Methylenetetrahydrofolate Reductase

An elevated homocysteine level is a risk factor for thrombosis and vascular disease. Homocysteine is normally metabolized by remethylation to methionine or by transsulfuration to cysteine. Elevated levels of homocysteine may occur because of inherited disorders which alter the enzyme activity of metabolism or because of nutritional deficiencies of vitamin B12, folate, or vitamin B6 necessary as cofactors. One inherited disorder affecting metabolism involves polymorphism in the enzyme methylenetetrahydrofolate reductase (MTHFR) resulting in a thermolabile variant identified as a C677T transition. Other variants have also been identified. The thermolabile variant MTHFR is the most common inherited disorder of folic acid metabolism. Its significance alone in the absence of an elevated homocysteine level is not well-established. Recurrent pregnancy loss has been identified in some women heterozygous or homozygous for the C677T MTHFR variant.

OMIM: 607093

Clinical Utility

Detection of hereditary mutations that affect normal coagulation. The test is done on peripheral blood specimens for confirmation of clinical diagnosis, carrier status or presymptomatic testing.

Methodology

Detection of various point mutations in coagulation proteins Prothrombin, Factor V and MTHFR is done as a panel. The SNPs and genotype are specifically determined by use of Hologic Invader technology.

Loci Tested

  • F2 3'UTR; g.20210 G>A
  • F5 g.1691G>A; R506G
  • MTHFR g.677C>T; A222V; (rs1801133)

Specimen Requirements

Peripheral blood collected in EDTA (purple top) is preferred, 3-10mL

Turnaround Time

Within 4-10 business days of receipt

CPT

Factor V 81241; Factor II 81240; MTHFR 81291

Shipment Must Include

Specimen
Requisition form
Patient pathology report

References

  1. Poort, et al. (1996), Blood 88: 3698 - 3703.
  2. Bertina, R., Koeleman, et al. (1994), Mutation in Blood Coagulation Factor V Associated With Resistance to Activated Protein C. Nature, vol. 369, p. 64 - 67
  3. Rosendaal, F., Koster, T., Vandenbroucke, J., and Reitsma, P. High Risk of Thrombosis in Patients Homozygous for Factor V Leiden (Activated Protein C Resistance). Blood, vol. 85, p. 1504 - 1508 (1995)
  4. Frosst P, et al. (1995), A candidate genetic risk factor for vascular disease: a common mutation in methylenetetrahydrofolate reductase, Nat Genet;10: 111-3.
  5. Jacques PF, et al. (1996) Relation between folate status, a common mutation in methylenetetrahydrofolate reductase and plasma homocysteine concentrations.
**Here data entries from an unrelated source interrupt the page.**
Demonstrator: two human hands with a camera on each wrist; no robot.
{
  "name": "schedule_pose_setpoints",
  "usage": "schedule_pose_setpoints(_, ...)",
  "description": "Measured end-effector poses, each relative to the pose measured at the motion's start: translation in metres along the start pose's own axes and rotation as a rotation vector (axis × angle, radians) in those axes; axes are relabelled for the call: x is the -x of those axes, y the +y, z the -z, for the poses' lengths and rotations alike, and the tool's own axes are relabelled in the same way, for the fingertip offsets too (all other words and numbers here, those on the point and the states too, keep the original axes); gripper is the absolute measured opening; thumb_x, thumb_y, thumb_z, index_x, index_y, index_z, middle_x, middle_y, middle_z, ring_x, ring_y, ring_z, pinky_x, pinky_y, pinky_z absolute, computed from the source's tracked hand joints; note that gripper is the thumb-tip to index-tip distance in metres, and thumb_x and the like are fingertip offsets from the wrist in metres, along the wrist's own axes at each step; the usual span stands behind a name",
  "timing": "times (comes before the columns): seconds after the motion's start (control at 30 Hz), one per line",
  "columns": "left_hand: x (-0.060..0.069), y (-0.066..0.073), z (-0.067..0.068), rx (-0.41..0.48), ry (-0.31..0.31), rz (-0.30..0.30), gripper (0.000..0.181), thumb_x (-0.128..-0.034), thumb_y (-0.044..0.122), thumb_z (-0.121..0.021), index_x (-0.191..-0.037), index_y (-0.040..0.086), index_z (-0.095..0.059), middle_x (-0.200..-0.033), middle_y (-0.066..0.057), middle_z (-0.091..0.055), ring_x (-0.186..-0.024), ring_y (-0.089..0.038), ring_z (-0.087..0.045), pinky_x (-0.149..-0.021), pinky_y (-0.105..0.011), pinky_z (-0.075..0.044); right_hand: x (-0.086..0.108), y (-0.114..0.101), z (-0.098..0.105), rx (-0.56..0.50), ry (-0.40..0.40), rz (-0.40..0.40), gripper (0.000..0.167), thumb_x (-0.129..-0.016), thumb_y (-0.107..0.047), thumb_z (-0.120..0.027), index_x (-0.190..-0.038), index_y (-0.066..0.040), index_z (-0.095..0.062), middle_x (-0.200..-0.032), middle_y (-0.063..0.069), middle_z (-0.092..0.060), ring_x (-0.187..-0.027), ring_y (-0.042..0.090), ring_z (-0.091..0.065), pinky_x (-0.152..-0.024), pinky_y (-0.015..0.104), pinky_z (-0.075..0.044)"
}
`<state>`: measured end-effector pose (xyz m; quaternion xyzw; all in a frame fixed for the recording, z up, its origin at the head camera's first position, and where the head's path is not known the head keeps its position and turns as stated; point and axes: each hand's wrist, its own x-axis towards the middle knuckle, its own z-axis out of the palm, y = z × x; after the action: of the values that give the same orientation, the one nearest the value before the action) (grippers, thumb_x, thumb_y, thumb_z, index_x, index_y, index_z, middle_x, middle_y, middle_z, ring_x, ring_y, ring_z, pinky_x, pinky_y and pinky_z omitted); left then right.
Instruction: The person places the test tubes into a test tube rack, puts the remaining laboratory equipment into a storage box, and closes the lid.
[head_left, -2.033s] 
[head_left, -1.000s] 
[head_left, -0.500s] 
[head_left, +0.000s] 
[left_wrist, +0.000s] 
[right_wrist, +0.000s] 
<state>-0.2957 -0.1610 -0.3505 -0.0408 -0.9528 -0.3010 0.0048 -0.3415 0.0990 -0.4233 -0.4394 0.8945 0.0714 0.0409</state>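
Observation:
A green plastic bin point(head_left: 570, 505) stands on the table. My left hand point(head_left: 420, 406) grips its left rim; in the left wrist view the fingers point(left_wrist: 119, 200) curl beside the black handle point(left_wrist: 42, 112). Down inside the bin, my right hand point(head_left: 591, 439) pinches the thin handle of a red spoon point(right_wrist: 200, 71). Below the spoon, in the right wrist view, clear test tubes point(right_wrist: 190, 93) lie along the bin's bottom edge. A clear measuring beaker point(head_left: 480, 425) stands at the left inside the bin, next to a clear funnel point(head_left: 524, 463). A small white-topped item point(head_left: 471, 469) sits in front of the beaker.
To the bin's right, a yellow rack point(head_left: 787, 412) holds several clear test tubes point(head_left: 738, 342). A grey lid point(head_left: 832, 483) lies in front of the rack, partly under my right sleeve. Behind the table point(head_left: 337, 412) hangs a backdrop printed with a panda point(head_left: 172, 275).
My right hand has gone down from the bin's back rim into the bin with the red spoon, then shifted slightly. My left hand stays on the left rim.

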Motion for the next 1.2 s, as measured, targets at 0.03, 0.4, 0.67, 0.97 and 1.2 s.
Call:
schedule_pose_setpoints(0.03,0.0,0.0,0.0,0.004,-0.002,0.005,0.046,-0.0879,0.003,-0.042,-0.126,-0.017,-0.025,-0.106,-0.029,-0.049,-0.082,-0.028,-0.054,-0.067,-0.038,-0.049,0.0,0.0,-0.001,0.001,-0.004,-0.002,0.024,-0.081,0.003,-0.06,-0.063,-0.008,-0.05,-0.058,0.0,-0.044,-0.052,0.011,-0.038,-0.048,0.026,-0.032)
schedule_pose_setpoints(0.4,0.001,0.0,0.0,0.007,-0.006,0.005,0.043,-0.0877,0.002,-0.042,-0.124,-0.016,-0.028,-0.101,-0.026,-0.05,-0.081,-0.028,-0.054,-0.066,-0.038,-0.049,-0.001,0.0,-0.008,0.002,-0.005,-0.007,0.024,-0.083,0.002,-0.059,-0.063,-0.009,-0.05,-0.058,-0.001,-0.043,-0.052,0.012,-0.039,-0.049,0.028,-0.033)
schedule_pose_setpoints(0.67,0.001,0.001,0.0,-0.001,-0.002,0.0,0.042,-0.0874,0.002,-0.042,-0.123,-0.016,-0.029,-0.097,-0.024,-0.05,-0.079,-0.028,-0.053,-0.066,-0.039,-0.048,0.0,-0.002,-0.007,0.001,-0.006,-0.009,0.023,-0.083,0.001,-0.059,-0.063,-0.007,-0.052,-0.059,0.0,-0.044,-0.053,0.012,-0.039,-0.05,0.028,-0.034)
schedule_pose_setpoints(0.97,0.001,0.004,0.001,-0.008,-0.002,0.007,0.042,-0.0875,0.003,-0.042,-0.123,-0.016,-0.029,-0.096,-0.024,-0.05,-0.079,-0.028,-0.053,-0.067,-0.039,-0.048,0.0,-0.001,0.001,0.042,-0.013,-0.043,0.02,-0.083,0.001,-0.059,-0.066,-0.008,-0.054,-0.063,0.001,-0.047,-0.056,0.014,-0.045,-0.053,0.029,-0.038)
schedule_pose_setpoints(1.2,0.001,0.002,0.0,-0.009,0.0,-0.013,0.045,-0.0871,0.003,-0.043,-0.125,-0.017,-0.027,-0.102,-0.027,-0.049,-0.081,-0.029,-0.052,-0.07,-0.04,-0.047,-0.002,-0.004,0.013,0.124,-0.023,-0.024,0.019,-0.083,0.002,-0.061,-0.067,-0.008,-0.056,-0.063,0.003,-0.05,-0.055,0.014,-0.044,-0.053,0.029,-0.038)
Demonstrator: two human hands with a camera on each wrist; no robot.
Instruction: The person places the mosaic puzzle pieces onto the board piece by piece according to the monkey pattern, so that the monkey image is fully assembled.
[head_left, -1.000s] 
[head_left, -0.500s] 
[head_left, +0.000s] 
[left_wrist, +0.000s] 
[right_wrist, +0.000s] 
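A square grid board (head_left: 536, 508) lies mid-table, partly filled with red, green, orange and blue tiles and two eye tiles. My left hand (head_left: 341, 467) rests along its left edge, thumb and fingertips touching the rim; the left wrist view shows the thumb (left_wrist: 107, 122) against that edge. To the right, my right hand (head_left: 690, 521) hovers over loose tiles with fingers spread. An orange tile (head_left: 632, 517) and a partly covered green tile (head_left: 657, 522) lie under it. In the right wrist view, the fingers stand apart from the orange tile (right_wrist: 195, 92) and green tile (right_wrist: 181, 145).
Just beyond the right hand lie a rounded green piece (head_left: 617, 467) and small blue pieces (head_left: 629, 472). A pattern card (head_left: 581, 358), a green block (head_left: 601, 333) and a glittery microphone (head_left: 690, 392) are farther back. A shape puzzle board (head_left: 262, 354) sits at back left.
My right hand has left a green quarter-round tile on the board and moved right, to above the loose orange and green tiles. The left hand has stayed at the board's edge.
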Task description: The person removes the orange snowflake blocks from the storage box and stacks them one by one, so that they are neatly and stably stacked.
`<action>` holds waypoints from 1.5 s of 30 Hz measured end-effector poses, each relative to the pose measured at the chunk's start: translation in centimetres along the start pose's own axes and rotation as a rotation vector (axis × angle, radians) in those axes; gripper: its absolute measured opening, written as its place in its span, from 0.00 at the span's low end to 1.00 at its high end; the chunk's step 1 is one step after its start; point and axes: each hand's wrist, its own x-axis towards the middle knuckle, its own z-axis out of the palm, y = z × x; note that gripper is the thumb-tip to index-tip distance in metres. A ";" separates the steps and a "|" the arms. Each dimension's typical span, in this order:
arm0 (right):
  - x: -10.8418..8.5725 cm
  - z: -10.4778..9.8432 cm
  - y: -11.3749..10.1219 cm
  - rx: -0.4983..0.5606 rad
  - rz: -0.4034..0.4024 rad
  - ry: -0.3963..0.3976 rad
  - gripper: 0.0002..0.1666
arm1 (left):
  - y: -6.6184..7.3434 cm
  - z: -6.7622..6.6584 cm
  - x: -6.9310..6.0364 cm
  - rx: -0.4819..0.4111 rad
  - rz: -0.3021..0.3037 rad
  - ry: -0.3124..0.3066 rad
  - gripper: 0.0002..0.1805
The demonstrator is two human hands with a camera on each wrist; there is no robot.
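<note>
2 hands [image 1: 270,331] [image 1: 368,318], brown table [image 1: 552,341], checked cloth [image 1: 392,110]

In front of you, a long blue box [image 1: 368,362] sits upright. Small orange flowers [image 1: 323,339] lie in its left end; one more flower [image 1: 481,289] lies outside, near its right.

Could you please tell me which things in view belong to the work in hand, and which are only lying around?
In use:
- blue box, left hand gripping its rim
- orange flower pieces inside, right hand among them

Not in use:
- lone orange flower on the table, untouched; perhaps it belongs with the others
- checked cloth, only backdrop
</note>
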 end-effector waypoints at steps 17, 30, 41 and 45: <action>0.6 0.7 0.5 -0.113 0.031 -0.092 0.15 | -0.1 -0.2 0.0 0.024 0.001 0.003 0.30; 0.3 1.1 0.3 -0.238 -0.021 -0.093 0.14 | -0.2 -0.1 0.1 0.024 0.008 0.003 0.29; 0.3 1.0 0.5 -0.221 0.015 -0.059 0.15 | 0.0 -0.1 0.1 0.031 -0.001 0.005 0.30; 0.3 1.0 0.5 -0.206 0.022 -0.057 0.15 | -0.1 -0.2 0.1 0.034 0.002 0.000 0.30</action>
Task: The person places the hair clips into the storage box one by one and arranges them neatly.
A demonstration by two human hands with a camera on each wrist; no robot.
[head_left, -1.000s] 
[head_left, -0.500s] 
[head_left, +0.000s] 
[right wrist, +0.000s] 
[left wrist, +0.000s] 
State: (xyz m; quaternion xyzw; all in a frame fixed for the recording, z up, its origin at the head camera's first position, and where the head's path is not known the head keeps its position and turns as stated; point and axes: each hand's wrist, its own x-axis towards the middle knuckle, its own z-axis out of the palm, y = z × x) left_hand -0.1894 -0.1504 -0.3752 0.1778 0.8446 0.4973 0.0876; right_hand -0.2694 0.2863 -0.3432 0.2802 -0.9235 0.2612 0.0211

Circulation 93: 7-9.
  6. Deloughery TG, et al. (1996) Common mutation in methylenetetrahydrofolate reductase. Correlation with homocysteine metabolism and late onset vascular disease. Circulation ;94:3074-8.
  7. Guba, S.C., Fink, L.M., Fonseca, V. (1998) Hyperhomocysteinemia: an emerging and important risk factor for thromboembolic and cardiovascular disease, Am. J. Clin. Pathol105: 709-722.
  8. Gudnason V, et al. (1998) C677T (thermolabile alanine/valine) polymorphism in methylenetetrahydrofolate reductase (MTHFR): its frequency and impact on plasma homocysteine concentration in different European populations. Atherosclerosis 1998; 136:347-54.